In the related art, the position information of items is not considered, and the ranking result is not accurate enough. In the embodiment of the disclosure, the ranking position in the preset first lookup table and the preset display position are incorporated to construct the target position feature value, thereby improving the accuracy of the ranking result. In this way, comprehensive position information is included in the feature value set of each item to be ranked, so that the subsequent re-ranking result matches the actual requirement better.
At S103, the preset item list is re-ranked based on the feature value set of each item to be ranked in the preset item list by using a preset re-ranking model, to obtain a second ranking result.
It should be noted that, the preset re-ranking model is a model that is trained by using historical data and can indicate a degree of conformity between the user requirement and the item.

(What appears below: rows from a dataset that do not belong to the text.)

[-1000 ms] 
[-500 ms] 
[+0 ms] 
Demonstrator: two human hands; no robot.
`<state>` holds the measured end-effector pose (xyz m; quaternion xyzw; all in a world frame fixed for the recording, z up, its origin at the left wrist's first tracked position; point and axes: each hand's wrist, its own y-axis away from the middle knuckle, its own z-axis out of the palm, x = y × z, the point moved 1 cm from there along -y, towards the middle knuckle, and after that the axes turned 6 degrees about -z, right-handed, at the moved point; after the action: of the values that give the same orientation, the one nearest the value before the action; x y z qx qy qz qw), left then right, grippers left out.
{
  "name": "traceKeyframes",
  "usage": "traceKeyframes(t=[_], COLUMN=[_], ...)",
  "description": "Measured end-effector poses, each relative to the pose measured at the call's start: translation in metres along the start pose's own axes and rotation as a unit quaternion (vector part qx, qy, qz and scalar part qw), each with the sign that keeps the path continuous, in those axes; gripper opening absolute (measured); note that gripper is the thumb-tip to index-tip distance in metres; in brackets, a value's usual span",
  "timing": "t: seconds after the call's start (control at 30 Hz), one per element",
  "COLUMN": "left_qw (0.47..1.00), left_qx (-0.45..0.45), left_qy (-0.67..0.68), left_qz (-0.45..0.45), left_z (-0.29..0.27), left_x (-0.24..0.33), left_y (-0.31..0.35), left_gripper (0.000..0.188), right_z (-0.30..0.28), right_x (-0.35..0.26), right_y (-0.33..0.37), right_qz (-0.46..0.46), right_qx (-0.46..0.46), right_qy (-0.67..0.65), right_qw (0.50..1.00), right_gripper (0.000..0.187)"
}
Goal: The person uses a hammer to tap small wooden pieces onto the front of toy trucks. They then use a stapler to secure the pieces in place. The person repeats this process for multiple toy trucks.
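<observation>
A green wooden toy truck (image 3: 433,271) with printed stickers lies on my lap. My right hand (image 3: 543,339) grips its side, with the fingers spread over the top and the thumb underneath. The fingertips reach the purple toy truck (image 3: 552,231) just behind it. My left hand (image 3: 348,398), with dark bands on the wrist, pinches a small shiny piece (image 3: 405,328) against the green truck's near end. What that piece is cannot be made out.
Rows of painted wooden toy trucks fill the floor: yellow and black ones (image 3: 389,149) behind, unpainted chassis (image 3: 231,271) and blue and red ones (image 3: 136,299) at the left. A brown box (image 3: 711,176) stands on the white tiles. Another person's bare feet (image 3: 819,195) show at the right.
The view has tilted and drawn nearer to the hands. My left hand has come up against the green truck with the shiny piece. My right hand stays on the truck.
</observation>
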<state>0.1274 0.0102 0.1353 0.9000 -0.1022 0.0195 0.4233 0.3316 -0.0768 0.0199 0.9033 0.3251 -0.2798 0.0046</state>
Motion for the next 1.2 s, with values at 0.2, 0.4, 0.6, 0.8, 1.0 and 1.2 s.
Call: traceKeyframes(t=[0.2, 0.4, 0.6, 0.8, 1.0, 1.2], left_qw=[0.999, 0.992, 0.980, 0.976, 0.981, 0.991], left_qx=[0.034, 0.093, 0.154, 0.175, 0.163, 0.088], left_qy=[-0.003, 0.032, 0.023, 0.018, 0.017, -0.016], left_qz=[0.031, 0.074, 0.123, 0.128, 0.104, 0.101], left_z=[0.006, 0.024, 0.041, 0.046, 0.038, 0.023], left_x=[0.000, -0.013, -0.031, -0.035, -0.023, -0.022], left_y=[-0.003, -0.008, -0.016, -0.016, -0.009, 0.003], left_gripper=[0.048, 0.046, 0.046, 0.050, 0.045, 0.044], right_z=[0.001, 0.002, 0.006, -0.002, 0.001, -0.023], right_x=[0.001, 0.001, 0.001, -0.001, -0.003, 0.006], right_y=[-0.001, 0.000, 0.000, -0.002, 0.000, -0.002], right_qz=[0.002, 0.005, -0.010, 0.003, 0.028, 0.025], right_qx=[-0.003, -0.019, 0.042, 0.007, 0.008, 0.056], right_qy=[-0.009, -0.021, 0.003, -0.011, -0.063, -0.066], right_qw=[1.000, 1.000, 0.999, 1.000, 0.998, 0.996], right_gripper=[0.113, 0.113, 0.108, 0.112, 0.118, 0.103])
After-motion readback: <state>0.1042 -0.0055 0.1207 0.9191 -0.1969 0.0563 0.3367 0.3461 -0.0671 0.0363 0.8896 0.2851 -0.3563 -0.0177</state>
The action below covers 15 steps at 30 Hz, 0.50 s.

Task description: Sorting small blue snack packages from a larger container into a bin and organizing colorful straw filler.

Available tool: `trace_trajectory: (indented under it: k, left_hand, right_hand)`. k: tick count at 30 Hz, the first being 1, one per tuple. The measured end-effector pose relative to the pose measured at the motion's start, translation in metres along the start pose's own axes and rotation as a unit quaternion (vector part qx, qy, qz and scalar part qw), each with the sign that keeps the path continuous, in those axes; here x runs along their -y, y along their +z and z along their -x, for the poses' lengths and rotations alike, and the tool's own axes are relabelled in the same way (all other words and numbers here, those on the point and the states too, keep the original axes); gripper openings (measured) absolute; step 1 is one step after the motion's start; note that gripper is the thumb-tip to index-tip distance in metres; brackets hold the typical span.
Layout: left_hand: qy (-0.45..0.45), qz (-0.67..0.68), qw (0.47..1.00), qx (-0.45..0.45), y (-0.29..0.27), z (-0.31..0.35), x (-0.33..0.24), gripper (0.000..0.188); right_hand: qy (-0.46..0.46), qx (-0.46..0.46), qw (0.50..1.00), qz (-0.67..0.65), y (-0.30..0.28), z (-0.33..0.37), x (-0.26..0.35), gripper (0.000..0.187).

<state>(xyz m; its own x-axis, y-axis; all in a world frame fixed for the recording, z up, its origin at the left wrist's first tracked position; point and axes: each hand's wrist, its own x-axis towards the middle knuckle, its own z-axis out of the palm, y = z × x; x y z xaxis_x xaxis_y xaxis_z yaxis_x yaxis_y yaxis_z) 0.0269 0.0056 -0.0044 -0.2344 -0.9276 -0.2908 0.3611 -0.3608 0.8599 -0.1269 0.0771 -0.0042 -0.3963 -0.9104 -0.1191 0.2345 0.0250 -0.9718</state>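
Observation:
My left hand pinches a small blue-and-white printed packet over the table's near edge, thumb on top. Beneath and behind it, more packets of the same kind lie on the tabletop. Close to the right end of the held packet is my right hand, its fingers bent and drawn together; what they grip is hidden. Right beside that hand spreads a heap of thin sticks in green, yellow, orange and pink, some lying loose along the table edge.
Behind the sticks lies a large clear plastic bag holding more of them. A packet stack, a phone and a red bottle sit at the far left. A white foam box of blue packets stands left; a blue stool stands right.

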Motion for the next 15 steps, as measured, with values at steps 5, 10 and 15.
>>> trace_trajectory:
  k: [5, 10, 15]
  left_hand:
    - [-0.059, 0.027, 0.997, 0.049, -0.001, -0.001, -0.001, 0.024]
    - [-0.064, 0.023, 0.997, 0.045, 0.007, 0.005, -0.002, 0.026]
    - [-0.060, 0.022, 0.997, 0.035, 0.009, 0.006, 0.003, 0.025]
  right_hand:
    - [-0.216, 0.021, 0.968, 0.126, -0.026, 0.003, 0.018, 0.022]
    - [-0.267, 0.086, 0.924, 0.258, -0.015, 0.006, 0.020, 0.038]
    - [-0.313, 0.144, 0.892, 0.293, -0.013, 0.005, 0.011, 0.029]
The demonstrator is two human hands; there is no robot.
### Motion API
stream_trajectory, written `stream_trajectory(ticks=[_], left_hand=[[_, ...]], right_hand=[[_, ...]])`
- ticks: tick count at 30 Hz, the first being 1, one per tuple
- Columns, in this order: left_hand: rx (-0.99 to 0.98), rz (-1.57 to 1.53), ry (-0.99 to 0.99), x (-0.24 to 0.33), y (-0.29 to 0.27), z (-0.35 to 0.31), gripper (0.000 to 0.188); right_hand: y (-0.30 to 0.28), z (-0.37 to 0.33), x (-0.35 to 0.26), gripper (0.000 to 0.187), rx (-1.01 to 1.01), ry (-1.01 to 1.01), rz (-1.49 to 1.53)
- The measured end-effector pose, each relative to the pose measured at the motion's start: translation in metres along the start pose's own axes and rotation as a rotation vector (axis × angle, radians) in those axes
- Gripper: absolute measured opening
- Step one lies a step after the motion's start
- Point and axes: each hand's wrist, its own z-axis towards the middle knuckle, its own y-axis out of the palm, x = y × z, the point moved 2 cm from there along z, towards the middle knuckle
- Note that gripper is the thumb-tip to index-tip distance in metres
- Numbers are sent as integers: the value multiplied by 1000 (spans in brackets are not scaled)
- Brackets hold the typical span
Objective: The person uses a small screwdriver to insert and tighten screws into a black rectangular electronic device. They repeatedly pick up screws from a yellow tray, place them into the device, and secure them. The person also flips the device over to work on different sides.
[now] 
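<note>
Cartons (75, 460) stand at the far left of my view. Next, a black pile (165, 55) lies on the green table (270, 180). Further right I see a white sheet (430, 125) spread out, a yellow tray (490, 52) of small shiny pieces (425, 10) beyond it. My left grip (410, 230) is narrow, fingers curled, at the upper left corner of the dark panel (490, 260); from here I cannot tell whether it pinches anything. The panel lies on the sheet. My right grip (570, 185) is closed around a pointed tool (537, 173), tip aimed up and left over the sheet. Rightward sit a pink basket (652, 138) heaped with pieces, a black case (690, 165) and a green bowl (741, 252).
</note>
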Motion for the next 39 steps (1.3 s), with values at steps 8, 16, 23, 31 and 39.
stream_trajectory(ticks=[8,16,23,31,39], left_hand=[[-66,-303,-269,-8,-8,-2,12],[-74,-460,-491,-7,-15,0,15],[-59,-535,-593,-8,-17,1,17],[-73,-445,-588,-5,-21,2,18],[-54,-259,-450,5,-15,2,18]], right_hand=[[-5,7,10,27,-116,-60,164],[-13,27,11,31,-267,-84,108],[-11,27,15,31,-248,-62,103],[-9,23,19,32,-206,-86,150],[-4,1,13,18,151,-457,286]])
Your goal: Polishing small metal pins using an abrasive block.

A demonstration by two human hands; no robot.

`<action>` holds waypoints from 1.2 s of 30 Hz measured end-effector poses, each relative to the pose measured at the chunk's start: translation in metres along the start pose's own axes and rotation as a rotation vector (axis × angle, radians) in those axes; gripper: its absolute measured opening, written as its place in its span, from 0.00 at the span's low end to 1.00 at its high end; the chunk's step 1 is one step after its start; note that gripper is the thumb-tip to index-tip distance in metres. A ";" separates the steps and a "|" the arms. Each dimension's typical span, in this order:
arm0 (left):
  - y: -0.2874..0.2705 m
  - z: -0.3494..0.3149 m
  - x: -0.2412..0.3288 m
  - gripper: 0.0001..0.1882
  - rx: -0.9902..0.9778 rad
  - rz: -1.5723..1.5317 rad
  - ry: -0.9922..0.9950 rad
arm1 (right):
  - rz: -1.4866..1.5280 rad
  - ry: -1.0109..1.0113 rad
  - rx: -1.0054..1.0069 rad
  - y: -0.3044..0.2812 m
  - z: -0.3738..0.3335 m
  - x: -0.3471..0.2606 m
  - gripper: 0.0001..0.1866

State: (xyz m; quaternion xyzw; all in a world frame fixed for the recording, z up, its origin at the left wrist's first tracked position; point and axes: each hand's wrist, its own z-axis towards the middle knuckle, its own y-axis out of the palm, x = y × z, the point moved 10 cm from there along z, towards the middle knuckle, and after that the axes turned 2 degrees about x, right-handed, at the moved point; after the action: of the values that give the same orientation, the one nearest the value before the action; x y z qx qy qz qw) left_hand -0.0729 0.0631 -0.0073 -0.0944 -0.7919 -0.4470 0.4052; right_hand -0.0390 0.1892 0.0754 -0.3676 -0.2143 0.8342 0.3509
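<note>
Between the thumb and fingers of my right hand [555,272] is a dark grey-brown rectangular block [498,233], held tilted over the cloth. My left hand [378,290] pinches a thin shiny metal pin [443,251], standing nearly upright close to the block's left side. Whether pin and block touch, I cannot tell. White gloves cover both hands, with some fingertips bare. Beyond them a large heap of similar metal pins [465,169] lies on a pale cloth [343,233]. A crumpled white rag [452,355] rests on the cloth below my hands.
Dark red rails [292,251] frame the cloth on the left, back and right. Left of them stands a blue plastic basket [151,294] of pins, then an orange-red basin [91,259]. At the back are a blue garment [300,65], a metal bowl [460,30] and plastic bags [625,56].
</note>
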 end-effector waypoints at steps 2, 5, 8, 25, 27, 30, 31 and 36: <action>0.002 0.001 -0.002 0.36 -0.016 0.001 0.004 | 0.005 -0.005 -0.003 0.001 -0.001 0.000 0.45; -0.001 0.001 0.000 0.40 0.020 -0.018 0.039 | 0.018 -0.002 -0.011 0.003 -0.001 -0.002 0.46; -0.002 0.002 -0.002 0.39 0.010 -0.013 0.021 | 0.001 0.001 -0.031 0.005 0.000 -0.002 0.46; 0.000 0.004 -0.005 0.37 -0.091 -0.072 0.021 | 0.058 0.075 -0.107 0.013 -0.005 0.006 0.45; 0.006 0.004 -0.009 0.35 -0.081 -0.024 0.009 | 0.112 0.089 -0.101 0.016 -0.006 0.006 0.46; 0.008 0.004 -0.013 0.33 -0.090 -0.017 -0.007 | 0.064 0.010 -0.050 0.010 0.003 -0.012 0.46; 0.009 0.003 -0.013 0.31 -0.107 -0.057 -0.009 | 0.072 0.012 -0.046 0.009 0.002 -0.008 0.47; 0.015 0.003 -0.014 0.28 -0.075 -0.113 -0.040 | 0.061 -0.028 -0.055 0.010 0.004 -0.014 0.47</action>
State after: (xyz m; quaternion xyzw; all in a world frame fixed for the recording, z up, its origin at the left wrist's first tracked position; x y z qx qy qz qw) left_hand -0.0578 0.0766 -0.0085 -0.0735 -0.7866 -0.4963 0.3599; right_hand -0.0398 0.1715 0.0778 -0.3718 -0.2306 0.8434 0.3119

That is to say, the preset re-ranking model can calculate the degree of conformity between each item to be ranked and the requirement from the user according to the query requirement and the feature value set of the item to be ranked, and then determines the final position of the item, thereby obtaining the second ranking result, that is, the re-ranked item sequence.
It should also be noted that, the preset re-ranking model can also be updated according to a timeline. Generally speaking, in order to prevent excessive processing capacity, the preset re-ranking model is generally trained in an offline stage. In an online stage, the trained preset re-ranking model is directly used for calculation, so as to quickly determine the final ranking result according to the query requirement from the user, and display the final ranking result to the user.
Further, in some embodiments, the operation that the preset item list is re-ranked based on the feature value set of each item to be ranked in the preset item list by using the preset re-ranking model to obtain the second ranking result may include the following actions.
A score of each item to be ranked is calculated by using the preset re-ranking model based on the feature value set of the item to be ranked in the preset item list.
The preset item list is ranked based on the score of each item to be ranked, to obtain the second ranking result.
It should be noted that, the preset re-ranking model can calculate the score of the item to be ranked from the feature value set of the item to be ranked based on the query requirement. Herein, the score essentially represents a probability value of visiting the item to be ranked by the user. Therefore, the higher the score of the item to be ranked, the greater the possibility of visiting the item by the user, that is, the higher the degree of conformity between the item and the query requirement. Then, the items to be ranked are re-ranked based on the scores to obtain the second ranking result.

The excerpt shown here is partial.